Chromosomal disorders affect multiple genes at once due to large changes in chromosome number or structure, leading to widespread disruption in cellular functions. This results in more complex and severe clinical outcomes compared to single-gene (Mendelian) disorders which only impact specific proteins.
9. How do environmental factors influence the risk of developing multifactorial genetic disorders?
Environmental factors such as diet, radiation, chemical exposure, smoking, or lifestyle can interact with inherited gene mutations to increase susceptibility to multifactorial disorders like diabetes, hypertension, or cancer. These disorders arise when genetic predisposition combines with environmental triggers.
10. What preventive strategies can reduce the incidence or impact of genetic disorders in a population?
Preventive steps include:
- Genetic screening and counseling before planning a family
- Prenatal and newborn testing for early detection
- Avoiding known mutagens (radiation, harmful chemicals)
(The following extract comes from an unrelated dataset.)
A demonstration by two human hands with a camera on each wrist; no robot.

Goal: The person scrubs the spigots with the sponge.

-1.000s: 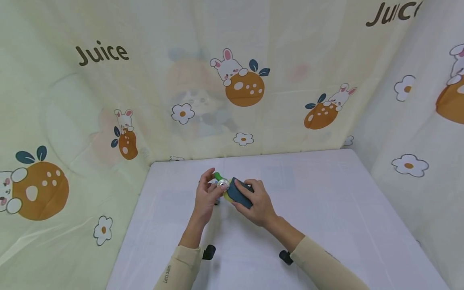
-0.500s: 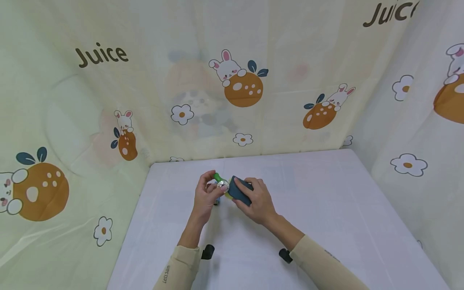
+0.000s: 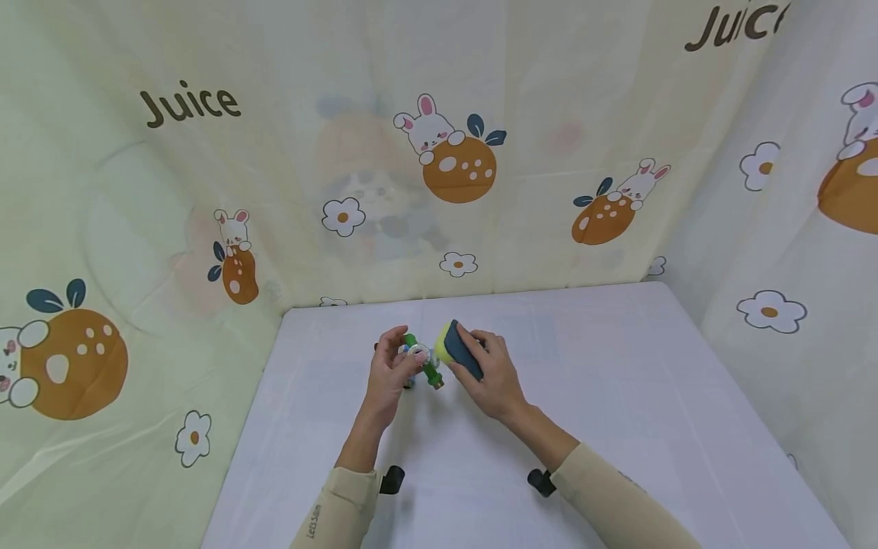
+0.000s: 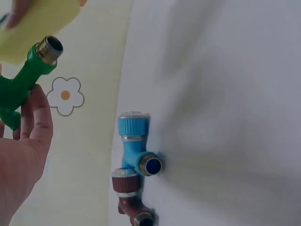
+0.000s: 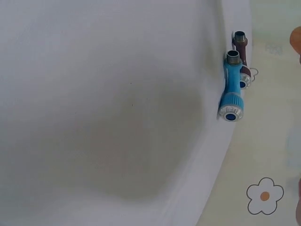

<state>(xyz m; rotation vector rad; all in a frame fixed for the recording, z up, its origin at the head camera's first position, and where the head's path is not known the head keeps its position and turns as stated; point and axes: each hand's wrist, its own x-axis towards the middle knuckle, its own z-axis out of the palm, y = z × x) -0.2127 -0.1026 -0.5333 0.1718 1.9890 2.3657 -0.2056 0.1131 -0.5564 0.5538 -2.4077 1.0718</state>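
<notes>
In the head view the left hand (image 3: 389, 375) pinches a green valve (image 3: 432, 374) with a silvery round cap; its brass threaded end shows in the left wrist view, where the valve (image 4: 29, 77) sits above the palm. To its right, the right hand (image 3: 495, 381) grips a sponge (image 3: 463, 351) with a dark blue layer and a yellow one, tilted. The sponge (image 4: 40, 28) is also close to the valve's threaded end in the left wrist view; whether they touch cannot be told.
A blue valve (image 4: 133, 149) and a dark red valve (image 4: 127, 188) lie side by side on the white table (image 3: 617, 396), near its far edge and partly behind the left hand. A printed curtain (image 3: 542, 213) stands behind the table.
The sponge has moved up and been tilted by the right hand, showing more yellow. The green valve's lower end now shows below the left fingers; the left hand has hardly moved.
</notes>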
- Education about inheritance risks and carrier status
- Timely medical interventions and health monitoring
11. How does mitochondrial inheritance differ from nuclear gene inheritance in genetic disorders?
Mitochondrial inheritance involves genes present in the mitochondrial DNA, which is inherited exclusively from the mother. Unlike nuclear gene disorders, both males and females can be affected, but only females can pass the disorder to their children.
12. What misconceptions do students often have about the inheritance of genetic disorders?
Common misconceptions include:
- Believing only one parent needs to be a carrier for all types of inherited disorders
- Assuming chromosomal disorders are always inherited rather than arising from random events
- Thinking all genetic disorders are fatal or untreatable
- Misunderstanding patterns of dominant, recessive, and X-linked inheritance
13. Can lifestyle interventions help manage genetic disorders, and if so, how?
Yes, while genetic disorders cannot be cured, lifestyle modifications such as balanced nutrition, exercise, and regular medical monitoring can help manage symptoms and improve quality of life. For some metabolic or multifactorial genetic conditions, these interventions can delay progression and reduce complications.
14. Why is pedigree analysis important in the study and diagnosis of genetic disorders?
Pedigree analysis helps trace inheritance patterns of diseases within families, distinguishing between autosomal and sex-linked traits. It is valuable for recognizing carriers, predicting risks for offspring, and making informed medical or reproductive decisions.
15. How can awareness of genetic disorders promote better health outcomes in society?
Increasing awareness leads to early screening, accurate diagnosis, and timely intervention. It helps reduce stigma, supports research, and encourages families to seek expert counseling, ultimately improving health outcomes by minimizing severity and transmission of genetic disorders.